▸ **Task item**
In this exercise, the entries below include pictures. Repeat exactly the lines from the line with "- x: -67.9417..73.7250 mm" to the line with "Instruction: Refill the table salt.", including both, but without the pictures.

▸ **Stored data**
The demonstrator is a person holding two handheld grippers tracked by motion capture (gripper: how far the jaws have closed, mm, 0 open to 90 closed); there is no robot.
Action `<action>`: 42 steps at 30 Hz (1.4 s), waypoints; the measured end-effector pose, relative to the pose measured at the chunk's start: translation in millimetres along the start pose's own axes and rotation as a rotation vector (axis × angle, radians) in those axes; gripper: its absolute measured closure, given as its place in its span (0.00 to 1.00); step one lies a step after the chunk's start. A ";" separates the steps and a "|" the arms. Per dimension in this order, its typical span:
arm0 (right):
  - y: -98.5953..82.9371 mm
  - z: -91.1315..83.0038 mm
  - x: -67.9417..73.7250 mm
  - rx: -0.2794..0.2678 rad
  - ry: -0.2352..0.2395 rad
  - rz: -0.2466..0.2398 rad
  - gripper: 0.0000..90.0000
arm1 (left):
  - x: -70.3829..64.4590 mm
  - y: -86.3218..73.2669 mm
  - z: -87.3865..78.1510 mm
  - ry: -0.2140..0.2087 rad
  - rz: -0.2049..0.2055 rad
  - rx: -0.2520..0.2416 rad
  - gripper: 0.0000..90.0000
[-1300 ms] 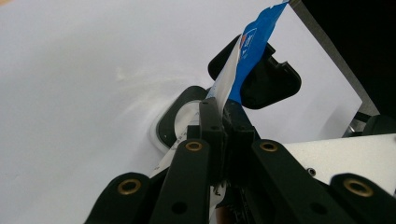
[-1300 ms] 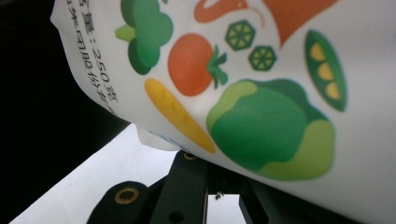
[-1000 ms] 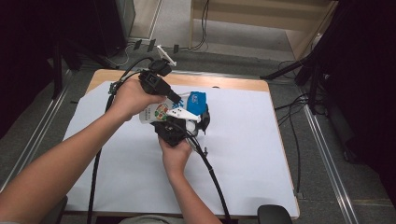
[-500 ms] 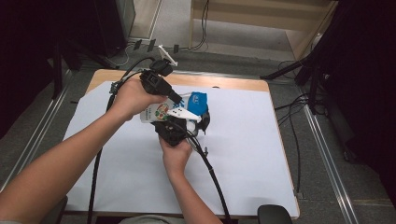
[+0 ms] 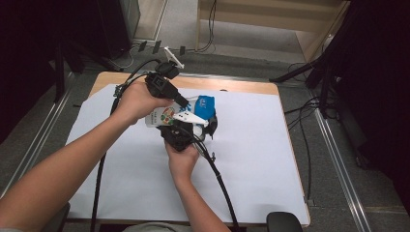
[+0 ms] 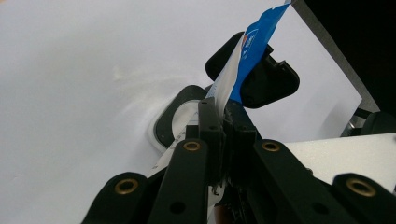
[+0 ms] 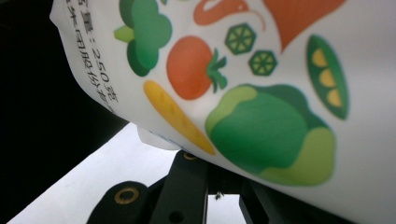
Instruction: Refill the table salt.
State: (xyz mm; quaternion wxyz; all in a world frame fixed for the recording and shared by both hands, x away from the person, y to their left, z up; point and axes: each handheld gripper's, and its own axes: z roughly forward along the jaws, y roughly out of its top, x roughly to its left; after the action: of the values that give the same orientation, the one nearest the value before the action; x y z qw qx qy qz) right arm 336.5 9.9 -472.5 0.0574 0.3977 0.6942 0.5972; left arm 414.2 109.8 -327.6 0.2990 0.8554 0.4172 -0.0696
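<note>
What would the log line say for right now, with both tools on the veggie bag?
scene: white-covered table | left tool: shut on bag | right tool: under bag, grip unclear | bag: held off table

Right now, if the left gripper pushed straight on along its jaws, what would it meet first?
The left gripper is shut on the blue-and-white packet. Just past it, apparently, sits the black jaw pad of the other gripper; depth is unclear.
</note>
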 end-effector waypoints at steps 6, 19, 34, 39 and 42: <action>-0.4 -0.2 -0.1 0.007 0.000 0.002 1.00 | 0.5 -0.2 0.9 -0.001 0.004 0.000 0.98; -1.8 0.1 0.1 0.017 -0.015 -0.017 1.00 | 3.3 -3.6 0.5 -0.014 0.004 -0.012 0.98; -14.1 -11.4 -4.3 0.055 -0.097 -0.067 0.86 | 17.0 -26.8 -10.9 -0.149 0.039 -0.077 1.00; -16.7 -17.5 -3.6 0.049 -0.105 -0.085 0.80 | 25.9 -38.4 -19.5 -0.225 0.029 -0.137 1.00; -16.5 -20.9 -3.6 0.054 -0.105 -0.095 0.76 | 30.3 -43.8 -26.7 -0.232 0.033 -0.167 1.00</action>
State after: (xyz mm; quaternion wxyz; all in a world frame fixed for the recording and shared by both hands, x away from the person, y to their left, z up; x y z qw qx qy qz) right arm 319.4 -8.2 -482.5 0.1111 0.3966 0.7242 0.5531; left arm 397.1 166.0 -337.0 0.4164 0.8205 0.3701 -0.1283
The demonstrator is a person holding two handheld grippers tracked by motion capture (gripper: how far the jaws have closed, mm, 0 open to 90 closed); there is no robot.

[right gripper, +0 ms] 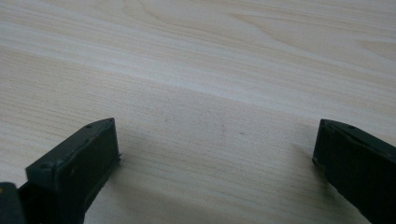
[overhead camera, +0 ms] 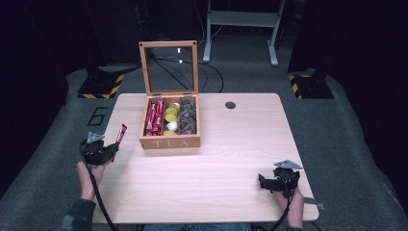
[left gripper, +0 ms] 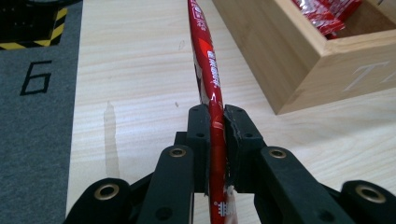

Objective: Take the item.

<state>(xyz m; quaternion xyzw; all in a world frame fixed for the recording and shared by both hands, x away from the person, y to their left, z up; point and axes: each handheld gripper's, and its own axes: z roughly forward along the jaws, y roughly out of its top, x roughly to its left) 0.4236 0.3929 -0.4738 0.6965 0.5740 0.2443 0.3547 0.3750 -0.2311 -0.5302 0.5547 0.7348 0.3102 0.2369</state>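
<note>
Red sachet clamped in left gripper (near tea box); right gripper held wide, nothing gripped.

**Stock count: table and tea box**

- Table: one, light wood.
- Tea box: one, wooden, with three compartments and one hinged glass lid.
- Red sachets: one clamped in the left gripper, namely the held sachet; a further bundle of boxed sachets in the left compartment, perhaps four or five, too closely packed to count.
- Yellow-and-white capsules: about five, middle compartment.
- Dark capsules: number unclear, right compartment.
- Grippers: two, the right gripper being empty.
</note>
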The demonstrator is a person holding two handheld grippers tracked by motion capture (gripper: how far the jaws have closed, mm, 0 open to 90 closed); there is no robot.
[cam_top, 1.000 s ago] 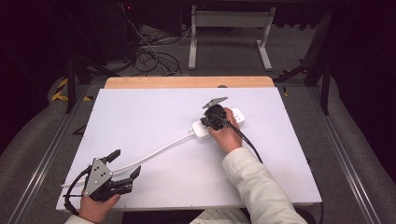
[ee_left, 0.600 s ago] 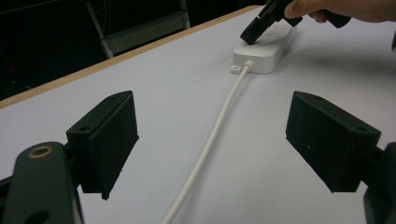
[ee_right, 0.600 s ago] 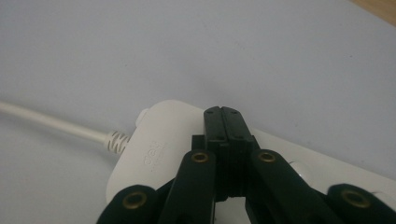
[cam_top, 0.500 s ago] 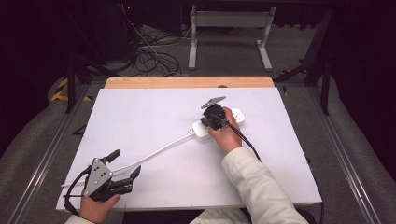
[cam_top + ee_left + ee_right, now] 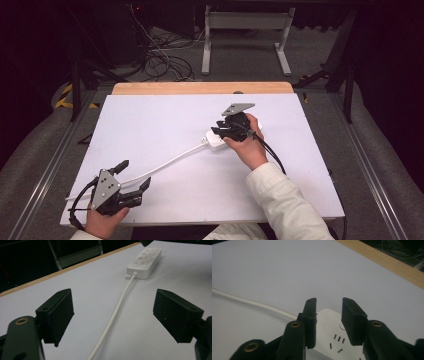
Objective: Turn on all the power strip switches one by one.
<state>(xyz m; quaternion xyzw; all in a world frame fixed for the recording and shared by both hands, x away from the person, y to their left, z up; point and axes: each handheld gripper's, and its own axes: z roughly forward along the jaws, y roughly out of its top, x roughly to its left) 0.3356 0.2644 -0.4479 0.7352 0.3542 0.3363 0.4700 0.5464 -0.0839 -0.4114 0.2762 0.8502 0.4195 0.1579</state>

▸ **Reply to the task**
  - x: -67.9417..73.7250 mm
  - rx: -0.2794..0.2678 rad
  - ry: -0.2352..0.2395 rad
  - rz: -0.2466..0.2398 rad
  - gripper: 0.0000..90.0000
arm1 (left):
  - x: -70.3829..64.4590 mm
  - y: -86.3218..73.2669 mm
  - z: -87.3865..78.1510 mm
  - ry: -0.2140..0.2087 rad
  - rz: -0.2049..0.2055 rad
  - rx: -0.2520..0.2416 rad
  - gripper: 0.0000..90.0000
[-1300 ms] 
[-1300 ms] 
[-1000 ms] 
[-500 ms] 
[+0 ms] 
[+0 ms] 
[+0 ms] 
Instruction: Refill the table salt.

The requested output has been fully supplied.